### WORK ORDER
Lines after the one containing "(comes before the" are to be omitted; print exactly each line from the start of the records up to and including it.

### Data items
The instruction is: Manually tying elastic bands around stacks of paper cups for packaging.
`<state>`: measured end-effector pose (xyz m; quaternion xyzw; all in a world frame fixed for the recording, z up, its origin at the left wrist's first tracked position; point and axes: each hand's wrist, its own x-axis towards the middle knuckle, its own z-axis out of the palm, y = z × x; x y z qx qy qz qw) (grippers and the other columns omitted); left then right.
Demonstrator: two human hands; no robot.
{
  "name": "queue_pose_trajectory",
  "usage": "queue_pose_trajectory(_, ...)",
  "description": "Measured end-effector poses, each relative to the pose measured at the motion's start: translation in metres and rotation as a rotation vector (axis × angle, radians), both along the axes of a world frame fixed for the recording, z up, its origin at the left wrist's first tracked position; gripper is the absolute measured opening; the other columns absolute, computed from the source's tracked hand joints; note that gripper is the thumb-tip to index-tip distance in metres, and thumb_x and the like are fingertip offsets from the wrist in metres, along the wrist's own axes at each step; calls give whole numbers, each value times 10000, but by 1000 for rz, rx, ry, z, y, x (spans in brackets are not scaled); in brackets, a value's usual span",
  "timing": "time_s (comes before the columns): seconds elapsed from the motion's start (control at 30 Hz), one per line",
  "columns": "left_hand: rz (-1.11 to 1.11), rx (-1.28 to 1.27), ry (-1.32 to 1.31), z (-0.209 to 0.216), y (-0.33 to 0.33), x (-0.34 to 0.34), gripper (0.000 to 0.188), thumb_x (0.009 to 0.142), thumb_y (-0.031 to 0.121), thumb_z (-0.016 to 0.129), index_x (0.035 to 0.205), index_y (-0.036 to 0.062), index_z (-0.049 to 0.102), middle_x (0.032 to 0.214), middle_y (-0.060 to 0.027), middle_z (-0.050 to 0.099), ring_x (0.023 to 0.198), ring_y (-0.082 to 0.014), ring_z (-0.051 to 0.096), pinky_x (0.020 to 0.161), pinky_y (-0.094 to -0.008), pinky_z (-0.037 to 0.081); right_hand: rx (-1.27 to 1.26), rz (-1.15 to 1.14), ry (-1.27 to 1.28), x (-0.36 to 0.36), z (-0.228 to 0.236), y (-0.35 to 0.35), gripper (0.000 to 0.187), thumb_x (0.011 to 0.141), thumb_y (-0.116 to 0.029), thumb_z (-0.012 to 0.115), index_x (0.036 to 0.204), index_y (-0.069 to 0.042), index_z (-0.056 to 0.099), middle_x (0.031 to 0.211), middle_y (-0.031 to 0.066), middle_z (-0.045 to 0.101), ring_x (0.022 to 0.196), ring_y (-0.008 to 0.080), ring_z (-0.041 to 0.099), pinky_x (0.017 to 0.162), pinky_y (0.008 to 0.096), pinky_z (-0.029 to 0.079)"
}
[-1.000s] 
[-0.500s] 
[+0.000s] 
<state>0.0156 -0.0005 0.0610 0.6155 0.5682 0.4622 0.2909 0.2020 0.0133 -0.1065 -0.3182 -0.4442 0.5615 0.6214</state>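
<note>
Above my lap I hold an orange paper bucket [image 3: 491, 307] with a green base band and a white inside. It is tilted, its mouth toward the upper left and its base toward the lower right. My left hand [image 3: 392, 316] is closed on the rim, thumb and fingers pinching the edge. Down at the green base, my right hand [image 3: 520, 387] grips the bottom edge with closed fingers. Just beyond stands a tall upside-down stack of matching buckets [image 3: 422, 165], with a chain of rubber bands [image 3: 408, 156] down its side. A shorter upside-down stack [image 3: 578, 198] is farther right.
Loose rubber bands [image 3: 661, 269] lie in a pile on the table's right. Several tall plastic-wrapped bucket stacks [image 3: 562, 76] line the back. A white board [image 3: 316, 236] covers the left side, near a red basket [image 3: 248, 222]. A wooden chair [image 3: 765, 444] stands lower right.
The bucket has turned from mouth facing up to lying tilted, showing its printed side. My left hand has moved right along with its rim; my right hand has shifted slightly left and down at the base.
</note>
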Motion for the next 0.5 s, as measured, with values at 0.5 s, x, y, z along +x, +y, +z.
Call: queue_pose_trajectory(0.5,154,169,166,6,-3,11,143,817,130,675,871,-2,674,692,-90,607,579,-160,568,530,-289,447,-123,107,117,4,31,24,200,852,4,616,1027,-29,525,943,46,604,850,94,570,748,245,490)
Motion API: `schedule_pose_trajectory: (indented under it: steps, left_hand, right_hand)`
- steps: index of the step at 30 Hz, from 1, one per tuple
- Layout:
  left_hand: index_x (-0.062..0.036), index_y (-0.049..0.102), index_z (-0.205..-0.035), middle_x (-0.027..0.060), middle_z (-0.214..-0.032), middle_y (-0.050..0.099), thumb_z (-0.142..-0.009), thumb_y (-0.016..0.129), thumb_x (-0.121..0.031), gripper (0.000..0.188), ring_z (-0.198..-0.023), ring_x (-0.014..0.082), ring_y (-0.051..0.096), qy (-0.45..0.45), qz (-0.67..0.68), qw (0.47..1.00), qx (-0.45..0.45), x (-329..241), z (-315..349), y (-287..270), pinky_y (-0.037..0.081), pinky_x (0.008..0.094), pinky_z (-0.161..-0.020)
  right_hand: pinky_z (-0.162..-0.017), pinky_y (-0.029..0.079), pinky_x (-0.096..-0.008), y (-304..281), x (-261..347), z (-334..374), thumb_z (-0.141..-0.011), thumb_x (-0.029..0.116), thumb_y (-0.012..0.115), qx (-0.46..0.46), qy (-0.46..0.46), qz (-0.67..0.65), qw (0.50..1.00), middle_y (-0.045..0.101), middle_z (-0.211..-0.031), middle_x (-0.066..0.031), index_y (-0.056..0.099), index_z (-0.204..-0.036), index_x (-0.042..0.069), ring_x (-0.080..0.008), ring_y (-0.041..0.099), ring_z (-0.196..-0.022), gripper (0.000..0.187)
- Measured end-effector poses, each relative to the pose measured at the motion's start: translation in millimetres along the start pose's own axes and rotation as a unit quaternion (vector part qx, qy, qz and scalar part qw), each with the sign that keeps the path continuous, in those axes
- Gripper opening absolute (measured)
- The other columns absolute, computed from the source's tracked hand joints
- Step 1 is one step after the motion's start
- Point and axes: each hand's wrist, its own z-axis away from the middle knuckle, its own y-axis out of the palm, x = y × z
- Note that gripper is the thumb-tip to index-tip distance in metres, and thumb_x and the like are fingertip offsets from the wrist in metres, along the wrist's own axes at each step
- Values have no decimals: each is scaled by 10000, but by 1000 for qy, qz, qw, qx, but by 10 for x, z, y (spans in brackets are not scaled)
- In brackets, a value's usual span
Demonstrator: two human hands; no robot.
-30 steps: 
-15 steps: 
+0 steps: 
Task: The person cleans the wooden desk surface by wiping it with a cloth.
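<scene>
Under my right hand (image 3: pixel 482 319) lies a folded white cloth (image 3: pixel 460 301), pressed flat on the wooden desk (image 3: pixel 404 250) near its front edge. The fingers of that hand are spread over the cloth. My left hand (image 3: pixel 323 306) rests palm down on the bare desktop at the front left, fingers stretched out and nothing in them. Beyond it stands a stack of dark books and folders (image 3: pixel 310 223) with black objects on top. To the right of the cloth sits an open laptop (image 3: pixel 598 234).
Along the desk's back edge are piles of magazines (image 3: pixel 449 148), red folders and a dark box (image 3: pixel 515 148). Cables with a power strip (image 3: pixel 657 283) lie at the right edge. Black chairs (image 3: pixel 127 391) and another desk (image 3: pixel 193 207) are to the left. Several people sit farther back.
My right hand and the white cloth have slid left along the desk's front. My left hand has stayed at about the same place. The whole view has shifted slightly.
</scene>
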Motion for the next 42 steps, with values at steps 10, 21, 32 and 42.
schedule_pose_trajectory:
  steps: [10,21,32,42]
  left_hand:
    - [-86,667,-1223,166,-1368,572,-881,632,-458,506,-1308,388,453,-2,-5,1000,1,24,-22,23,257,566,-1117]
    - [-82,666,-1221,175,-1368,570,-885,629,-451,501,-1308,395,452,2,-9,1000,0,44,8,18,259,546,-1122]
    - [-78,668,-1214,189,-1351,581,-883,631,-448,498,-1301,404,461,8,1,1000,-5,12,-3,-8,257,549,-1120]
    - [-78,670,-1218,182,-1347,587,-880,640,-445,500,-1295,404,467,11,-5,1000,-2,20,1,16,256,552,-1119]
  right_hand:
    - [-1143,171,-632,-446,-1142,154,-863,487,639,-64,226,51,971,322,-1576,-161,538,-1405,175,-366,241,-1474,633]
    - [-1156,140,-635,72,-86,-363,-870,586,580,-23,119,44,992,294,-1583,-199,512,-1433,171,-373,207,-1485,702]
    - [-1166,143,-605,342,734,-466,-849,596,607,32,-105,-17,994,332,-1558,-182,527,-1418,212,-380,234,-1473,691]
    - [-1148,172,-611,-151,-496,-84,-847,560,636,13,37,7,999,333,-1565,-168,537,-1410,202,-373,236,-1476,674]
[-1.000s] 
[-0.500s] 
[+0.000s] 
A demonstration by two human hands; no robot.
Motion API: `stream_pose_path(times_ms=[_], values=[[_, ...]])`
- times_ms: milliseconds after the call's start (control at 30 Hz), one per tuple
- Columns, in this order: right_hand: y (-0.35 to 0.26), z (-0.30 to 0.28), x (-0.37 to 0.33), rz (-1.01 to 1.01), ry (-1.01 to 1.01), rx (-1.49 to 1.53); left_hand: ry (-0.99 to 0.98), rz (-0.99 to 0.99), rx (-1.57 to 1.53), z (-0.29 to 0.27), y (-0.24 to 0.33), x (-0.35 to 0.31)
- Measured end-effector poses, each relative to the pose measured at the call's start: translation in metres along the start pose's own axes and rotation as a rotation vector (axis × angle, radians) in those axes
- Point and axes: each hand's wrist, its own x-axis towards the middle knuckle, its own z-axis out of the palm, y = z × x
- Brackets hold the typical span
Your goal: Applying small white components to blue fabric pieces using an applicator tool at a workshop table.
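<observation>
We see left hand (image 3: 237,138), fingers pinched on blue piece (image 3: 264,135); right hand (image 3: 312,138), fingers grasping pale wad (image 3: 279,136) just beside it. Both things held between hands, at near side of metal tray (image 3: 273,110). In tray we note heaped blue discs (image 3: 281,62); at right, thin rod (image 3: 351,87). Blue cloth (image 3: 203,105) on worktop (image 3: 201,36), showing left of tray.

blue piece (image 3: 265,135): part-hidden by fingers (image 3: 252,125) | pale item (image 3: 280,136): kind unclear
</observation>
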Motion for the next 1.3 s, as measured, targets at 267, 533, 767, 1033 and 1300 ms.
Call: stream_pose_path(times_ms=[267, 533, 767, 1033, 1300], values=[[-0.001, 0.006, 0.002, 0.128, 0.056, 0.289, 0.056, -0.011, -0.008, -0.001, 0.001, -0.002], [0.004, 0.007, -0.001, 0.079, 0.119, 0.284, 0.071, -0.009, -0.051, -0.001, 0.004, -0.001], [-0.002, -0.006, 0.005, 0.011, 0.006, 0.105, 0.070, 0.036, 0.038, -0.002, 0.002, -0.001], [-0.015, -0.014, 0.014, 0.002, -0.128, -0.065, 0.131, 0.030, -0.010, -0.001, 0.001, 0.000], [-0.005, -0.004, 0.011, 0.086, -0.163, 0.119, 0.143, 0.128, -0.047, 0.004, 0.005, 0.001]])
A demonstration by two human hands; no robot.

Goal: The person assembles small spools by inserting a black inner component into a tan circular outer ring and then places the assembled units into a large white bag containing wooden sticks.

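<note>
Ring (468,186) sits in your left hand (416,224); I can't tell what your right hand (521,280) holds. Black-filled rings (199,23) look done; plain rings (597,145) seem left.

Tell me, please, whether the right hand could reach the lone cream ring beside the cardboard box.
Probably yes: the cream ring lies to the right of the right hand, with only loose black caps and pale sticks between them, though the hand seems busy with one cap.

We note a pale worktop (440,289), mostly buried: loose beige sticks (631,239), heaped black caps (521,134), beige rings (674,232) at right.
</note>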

### EXPECTED ANSWER
The instruction is: Manually tying elastic bands around stacks of paper cups for packaging.
`<state>`: measured end-effector pose (xyz m; quaternion xyzw; all in a world frame fixed for the recording, z up, its origin at the left wrist's first tracked position; point and axes: each hand's wrist, its own x-axis towards the middle knuckle, its own z-axis out of the palm, y = z × x; x y z qx qy qz qw) (grippers and the other columns omitted); left then right.
Demonstrator: two human hands; no robot.
{
  "name": "queue_pose_trajectory",
  "usage": "queue_pose_trajectory(_, ...)",
  "description": "Measured end-effector poses, each relative to the pose measured at the motion's start: translation in metres and rotation as a rotation vector (axis × angle, radians), both along the axes of a world frame fixed for the recording, z up, its origin at the left wrist's first tracked position; gripper is the absolute measured opening; the other columns absolute, computed from the source's tracked hand joints; note that gripper is the thumb-tip to index-tip distance in metres, and thumb_x and the like are fingertip offsets from the wrist in metres, along the wrist's own axes at each step; calls give whole numbers, each value times 10000, but by 1000 for rz, rx, ry, z, y, x (spans in brackets are not scaled); in brackets, a value's usual span",
  "timing": "time_s (comes before the columns): seconds elapsed from the motion's start (control at 30 Hz), one per line",

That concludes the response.